Cette stratégie d’envergure, qui table sur une croissance annuelle moyenne de 10,3 %, repose sur un portefeuille impressionnant de 122 mégaprojets et 39 réformes structurelles. L’objectif social est tout aussi colossal, puisque le programme vise la création de plus de cinq millions d’emplois, transformant ainsi durablement le paysage socio-professionnel du pays.
Pour concrétiser cette vision, un investissement global de 330 milliards de dollars est prévu, dont une première phase de 75 milliards sera déployée entre 2026 et 2030.

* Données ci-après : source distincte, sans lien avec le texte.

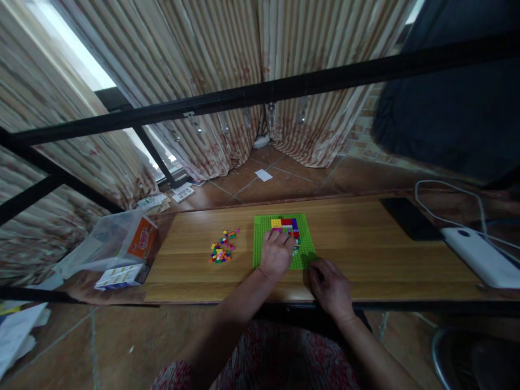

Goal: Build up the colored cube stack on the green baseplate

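Observation:
A green studded baseplate [260, 241] lies on the wooden table, with yellow, red, purple and other coloured toy bricks [286, 222] set close together on it. My left hand [278, 253] is over the plate, its bent fingers closed at the near side of these bricks. The fingertips hide whatever they may pinch and cover part of the bricks. At the plate's near right corner rests my right hand [331, 286], fingers curled in; whether it grips the corner cannot be made out. Left of the plate, a loose pile of small coloured bricks [220, 254] is scattered on the table.
A dark tablet-like slab [412, 218] and a white device [481, 257] with a white cable [450, 184] lie at the table's right. On the left are a clear plastic container [114, 238] and a small box [122, 276]. A black metal bar [244, 97] crosses beyond the table.

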`<state>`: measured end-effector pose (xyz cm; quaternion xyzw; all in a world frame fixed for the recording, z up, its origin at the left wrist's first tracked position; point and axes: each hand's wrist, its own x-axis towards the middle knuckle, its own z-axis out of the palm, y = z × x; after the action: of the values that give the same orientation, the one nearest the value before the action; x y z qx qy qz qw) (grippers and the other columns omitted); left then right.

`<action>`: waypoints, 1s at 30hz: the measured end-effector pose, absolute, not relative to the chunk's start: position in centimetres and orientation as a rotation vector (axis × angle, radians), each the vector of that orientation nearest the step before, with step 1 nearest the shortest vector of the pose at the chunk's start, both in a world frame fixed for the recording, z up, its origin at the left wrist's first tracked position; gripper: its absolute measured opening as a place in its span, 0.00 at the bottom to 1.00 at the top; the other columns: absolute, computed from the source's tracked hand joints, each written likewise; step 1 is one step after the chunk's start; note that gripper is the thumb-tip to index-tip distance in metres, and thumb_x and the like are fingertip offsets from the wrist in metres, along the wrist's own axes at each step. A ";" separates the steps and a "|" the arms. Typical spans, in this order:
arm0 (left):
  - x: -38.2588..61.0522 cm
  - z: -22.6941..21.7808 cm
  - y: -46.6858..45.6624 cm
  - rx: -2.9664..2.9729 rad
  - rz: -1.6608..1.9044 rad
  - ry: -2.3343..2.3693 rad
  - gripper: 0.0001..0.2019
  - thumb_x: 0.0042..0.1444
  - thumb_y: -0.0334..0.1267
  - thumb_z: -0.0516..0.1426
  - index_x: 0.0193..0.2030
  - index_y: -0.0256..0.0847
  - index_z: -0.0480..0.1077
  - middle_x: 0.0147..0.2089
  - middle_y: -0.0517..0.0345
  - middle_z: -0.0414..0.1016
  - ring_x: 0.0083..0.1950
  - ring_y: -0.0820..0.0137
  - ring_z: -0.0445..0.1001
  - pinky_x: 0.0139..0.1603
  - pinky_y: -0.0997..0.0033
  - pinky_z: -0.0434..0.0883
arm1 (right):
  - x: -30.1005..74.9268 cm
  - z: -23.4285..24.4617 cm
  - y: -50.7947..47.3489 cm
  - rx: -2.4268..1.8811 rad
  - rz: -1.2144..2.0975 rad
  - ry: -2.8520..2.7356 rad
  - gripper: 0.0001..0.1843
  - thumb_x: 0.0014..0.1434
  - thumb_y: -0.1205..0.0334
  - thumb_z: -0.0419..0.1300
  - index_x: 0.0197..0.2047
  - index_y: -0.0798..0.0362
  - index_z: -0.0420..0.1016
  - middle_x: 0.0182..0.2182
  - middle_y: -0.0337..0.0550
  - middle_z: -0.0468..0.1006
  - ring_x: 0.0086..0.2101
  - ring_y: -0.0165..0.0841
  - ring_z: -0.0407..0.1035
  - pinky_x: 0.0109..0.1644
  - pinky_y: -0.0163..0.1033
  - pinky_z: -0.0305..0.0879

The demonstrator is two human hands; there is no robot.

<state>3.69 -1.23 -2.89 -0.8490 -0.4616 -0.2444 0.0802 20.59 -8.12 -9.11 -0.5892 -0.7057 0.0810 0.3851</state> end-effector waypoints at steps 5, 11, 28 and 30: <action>3.2 -2.8 -2.6 -2.519 -0.816 -1.506 0.08 0.64 0.37 0.51 0.42 0.43 0.73 0.37 0.56 0.75 0.41 0.65 0.68 0.44 0.62 0.62 | 20.8 -9.5 -8.0 -1.502 0.199 -1.817 0.11 0.64 0.57 0.51 0.39 0.50 0.73 0.37 0.45 0.77 0.38 0.37 0.72 0.41 0.40 0.67; -1.2 -3.4 -4.6 -2.308 -0.991 -1.841 0.06 0.62 0.35 0.53 0.41 0.43 0.72 0.37 0.56 0.76 0.41 0.65 0.70 0.44 0.62 0.64 | 20.9 -9.6 -8.1 -1.534 0.161 -1.809 0.13 0.64 0.55 0.51 0.39 0.50 0.74 0.38 0.46 0.78 0.38 0.37 0.73 0.42 0.39 0.67; -13.8 -5.6 -9.2 -1.710 -1.149 -2.432 0.09 0.58 0.37 0.53 0.39 0.41 0.74 0.37 0.53 0.77 0.41 0.64 0.75 0.44 0.64 0.71 | 21.1 -9.9 -8.2 -1.550 0.093 -1.789 0.15 0.63 0.53 0.52 0.38 0.51 0.76 0.37 0.48 0.78 0.38 0.39 0.73 0.42 0.41 0.67; -13.2 -5.7 -9.1 -1.805 -1.136 -2.365 0.08 0.58 0.36 0.54 0.40 0.42 0.74 0.39 0.53 0.77 0.43 0.64 0.75 0.46 0.64 0.71 | 21.1 -9.9 -8.2 -1.546 0.079 -1.788 0.14 0.63 0.53 0.52 0.38 0.50 0.76 0.37 0.48 0.78 0.37 0.39 0.73 0.42 0.41 0.67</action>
<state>-13.21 -9.06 -5.72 -0.5668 -0.7424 -0.3566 -0.0213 21.09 -8.19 -9.95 -0.6050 -0.6998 0.0308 0.3786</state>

Le financement de ce plan herculéen s’appuie sur une ingénierie financière diversifiée : le budget national et les fonds souverains couvriront plus de la moitié des besoins, tandis que le secteur privé et les partenaires internationaux apporteront le complément stratégique. Cette mobilisation de ressources, dont 20 milliards de dollars sont déjà effectifs via les infrastructures minières intégrées du projet simandou, marque le coup d’envoi d’une mutation profonde de l’économie guinéenne.